Description of problem: Engineering indicated that they recently ran into a problem with the deployment where ES scaling down does not properly shutdown ES, so it starts creating new node directories, essentially stranding data, causing new relocation operations. Anytime you scale down your ES nodes, or they fail, this can happen. It leaves around a lock file in those node directories causes a pod scale-up to see the EBS volume as "in-use" by another node, and so it creates another copy of data. Additional info: The information below indicates that this cluster has had the issue occur twice previously: sh-4.2$ ls /elasticsearch/persistent/logging-es/data/logging-es/nodes/ 0 1 2
With this issue being a current problem, does this change the recommendation we provide in our documentation [0]? Keeping in mind that this recommendation has become the go to recommendation for most changes that need to be done with the EFK stack. [0] https://docs.openshift.com/enterprise/3.2/install_config/upgrading/manual_upgrades.html#manual-upgrading-efk-logging-stack
We can probably recommend increasing the terminationGracePeriodSeconds in the Elasticsearch pod spec (within the DC). The default is 30 seconds, and if ES isn't able to finish its tasks during this time, it will then be issued a SIGKILL. If ES isn't able to release its locks it will create these other directories.

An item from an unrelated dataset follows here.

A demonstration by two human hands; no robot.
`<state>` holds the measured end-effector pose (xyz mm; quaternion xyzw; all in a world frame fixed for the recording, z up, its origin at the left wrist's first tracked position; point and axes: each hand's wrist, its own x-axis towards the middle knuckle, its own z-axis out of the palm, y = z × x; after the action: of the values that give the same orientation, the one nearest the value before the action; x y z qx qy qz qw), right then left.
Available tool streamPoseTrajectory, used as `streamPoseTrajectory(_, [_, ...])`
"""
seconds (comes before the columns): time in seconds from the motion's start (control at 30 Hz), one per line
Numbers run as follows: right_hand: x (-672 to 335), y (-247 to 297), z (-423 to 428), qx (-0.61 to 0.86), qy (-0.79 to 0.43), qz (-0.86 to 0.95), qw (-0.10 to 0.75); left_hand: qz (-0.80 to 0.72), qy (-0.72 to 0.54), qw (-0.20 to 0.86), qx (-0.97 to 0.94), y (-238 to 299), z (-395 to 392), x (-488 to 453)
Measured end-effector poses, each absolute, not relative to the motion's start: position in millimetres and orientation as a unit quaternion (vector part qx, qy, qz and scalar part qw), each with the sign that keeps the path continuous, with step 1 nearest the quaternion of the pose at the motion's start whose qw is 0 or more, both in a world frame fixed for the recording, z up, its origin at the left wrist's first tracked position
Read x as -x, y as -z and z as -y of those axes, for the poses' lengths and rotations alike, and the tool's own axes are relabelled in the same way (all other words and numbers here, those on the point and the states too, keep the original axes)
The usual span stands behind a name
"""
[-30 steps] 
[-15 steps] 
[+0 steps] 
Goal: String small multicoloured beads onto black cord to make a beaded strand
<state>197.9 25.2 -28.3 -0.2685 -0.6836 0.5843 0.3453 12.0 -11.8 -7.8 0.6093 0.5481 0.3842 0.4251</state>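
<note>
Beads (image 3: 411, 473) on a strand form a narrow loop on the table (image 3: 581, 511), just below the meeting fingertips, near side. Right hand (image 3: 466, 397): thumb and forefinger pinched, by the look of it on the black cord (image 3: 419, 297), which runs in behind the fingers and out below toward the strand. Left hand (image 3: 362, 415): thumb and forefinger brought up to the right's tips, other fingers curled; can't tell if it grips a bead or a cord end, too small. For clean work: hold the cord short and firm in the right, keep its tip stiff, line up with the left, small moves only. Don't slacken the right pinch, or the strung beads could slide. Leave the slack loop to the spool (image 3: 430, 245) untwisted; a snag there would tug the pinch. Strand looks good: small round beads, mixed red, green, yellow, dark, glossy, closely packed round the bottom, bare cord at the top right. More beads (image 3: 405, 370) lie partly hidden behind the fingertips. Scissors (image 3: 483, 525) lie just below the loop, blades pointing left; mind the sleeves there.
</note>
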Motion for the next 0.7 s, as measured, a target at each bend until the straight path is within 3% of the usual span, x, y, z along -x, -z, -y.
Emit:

I think Eric W. has covered all the right steps to take here. Any word on how this worked out in the field?
Did the change in https://github.com/openshift/origin-aggregated-logging/pull/227 get into a release yet? If so, we should probably attach this bug to an errata or close it. I don't see any more helpful fix for this coming along.
I didn't see it in there, but I'll sync it over now for the 3.3 and 3.4 deployer images
Verified with this image, issue has been fixed: registry.ops.openshift.com/openshift3/logging-deployer 3.3.1 1e85b37518ba 14 hours ago 761.6 MB --Scaled down es cluster for 3 times, only 1 node created in pv: $ ls /elasticsearch/persistent/logging-es/data/logging-es/nodes/ 0 # openshift version openshift v3.3.1.3 kubernetes v1.3.0+52492b4 etcd 2.3.0+git
Hey Eric Jones, do we have a kbase on what it looks like when node.lock is left behind in ES storage and what to do about it?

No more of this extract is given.